▸ DIRECTIONS:
Will you write out the data exactly, excluding every picture?

▸ STORED DATA:
______

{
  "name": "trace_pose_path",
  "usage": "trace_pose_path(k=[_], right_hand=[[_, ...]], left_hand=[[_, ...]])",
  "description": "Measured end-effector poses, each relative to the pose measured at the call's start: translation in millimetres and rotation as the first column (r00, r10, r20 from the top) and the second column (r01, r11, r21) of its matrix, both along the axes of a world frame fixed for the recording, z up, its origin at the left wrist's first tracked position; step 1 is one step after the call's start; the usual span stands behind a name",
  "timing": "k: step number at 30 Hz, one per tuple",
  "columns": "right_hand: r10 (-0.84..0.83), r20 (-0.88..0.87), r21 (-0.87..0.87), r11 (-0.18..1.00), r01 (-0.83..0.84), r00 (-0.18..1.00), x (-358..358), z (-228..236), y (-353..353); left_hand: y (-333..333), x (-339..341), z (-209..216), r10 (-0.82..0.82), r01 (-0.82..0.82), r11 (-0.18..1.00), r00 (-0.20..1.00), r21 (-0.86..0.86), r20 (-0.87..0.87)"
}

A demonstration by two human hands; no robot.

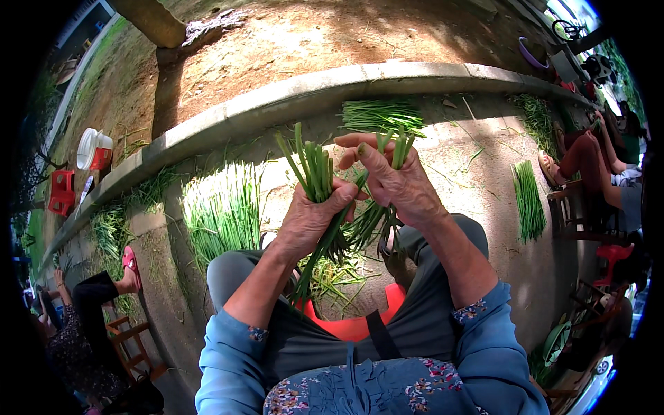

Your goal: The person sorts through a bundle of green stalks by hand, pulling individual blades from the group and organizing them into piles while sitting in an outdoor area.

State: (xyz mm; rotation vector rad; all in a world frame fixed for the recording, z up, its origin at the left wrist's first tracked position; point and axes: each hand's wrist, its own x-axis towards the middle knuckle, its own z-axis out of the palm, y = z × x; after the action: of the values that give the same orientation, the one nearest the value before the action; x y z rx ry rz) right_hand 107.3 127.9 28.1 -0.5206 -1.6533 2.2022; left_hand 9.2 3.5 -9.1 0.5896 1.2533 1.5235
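Note:
My left hand (309, 218) is closed around a bunch of long green stalks (315, 169), which look like chives or garlic stems. Their thick cut ends point up and away, and the thinner ends hang down over my left knee. Close beside it, my right hand (404, 187) grips a smaller bunch of green stalks (400, 149) against the palm, its index finger and thumb stretched toward the left bunch. The lower ends of both bunches come together between my hands. Loose green trimmings (339, 280) lie on the ground between my legs.
A large pile of green stalks (221, 211) lies left, another bundle (384, 116) ahead, a third (529, 200) right. Beyond runs a stone kerb (332, 79). A white bucket (88, 149) and red stool (62, 192) stand far left. People sit at both sides.

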Motion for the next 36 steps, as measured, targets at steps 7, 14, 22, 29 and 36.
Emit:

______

▸ EXPECTED OUTPUT:
{
  "name": "trace_pose_path",
  "usage": "trace_pose_path(k=[_], right_hand=[[_, ...]], left_hand=[[_, ...]])",
  "description": "Measured end-effector poses, each relative to the pose measured at the call's start: translation in millimetres and rotation as the first column (r00, r10, r20 from the top) and the second column (r01, r11, r21) of its matrix, both along the axes of a world frame fixed for the recording, z up, its origin at the left wrist's first tracked position; step 1 is one step after the call's start; the usual span stands behind a name",
  "timing": "k: step number at 30 Hz, one per tuple",
  "columns": "right_hand: r10 (-0.84..0.83), r20 (-0.88..0.87), r21 (-0.87..0.87), r11 (-0.18..1.00), r01 (-0.83..0.84), r00 (-0.18..1.00), x (-358..358), z (-228..236), y (-353..353); left_hand: y (-333..333), x (-339..341), z (-209..216), r10 (-0.82..0.82), r01 (-0.82..0.82), r11 (-0.18..1.00), r00 (-0.20..1.00), r21 (-0.86..0.86), r20 (-0.87..0.87)"
}

A demonstration by two human hands; no robot.


Your goal: The person sorts through a bundle of green stalks by hand, pulling individual blades from the group and organizing them into piles while sitting in an outdoor area.

State: (xyz mm; rotation vector rad; all in a world frame fixed for the recording, z up, its origin at the left wrist's first tracked position; point and axes: each hand's wrist, its own x-axis towards the middle knuckle, its own z-axis out of the palm, y = z × x; after the action: of the values that give the same orientation, the one nearest the value before the action; x y z rx ry rz) right_hand 107.3 127.9 28.1 -0.5206 -1.6533 2.2022; left_hand 9.2 3.5 -9.1 0.5896 1.2533 1.5235
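Note:
My left hand (309, 218) is closed around a bunch of long green stalks (315, 169), which look like chives or garlic stems. Their thick cut ends point up and away, and the thinner ends hang down over my left knee. Close beside it, my right hand (404, 187) grips a smaller bunch of green stalks (400, 149) against the palm, its index finger and thumb stretched toward the left bunch. The lower ends of both bunches come together between my hands. Loose green trimmings (339, 280) lie on the ground between my legs.
A large pile of green stalks (221, 211) lies left, another bundle (384, 116) ahead, a third (529, 200) right. Beyond runs a stone kerb (332, 79). A white bucket (88, 149) and red stool (62, 192) stand far left. People sit at both sides.
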
Motion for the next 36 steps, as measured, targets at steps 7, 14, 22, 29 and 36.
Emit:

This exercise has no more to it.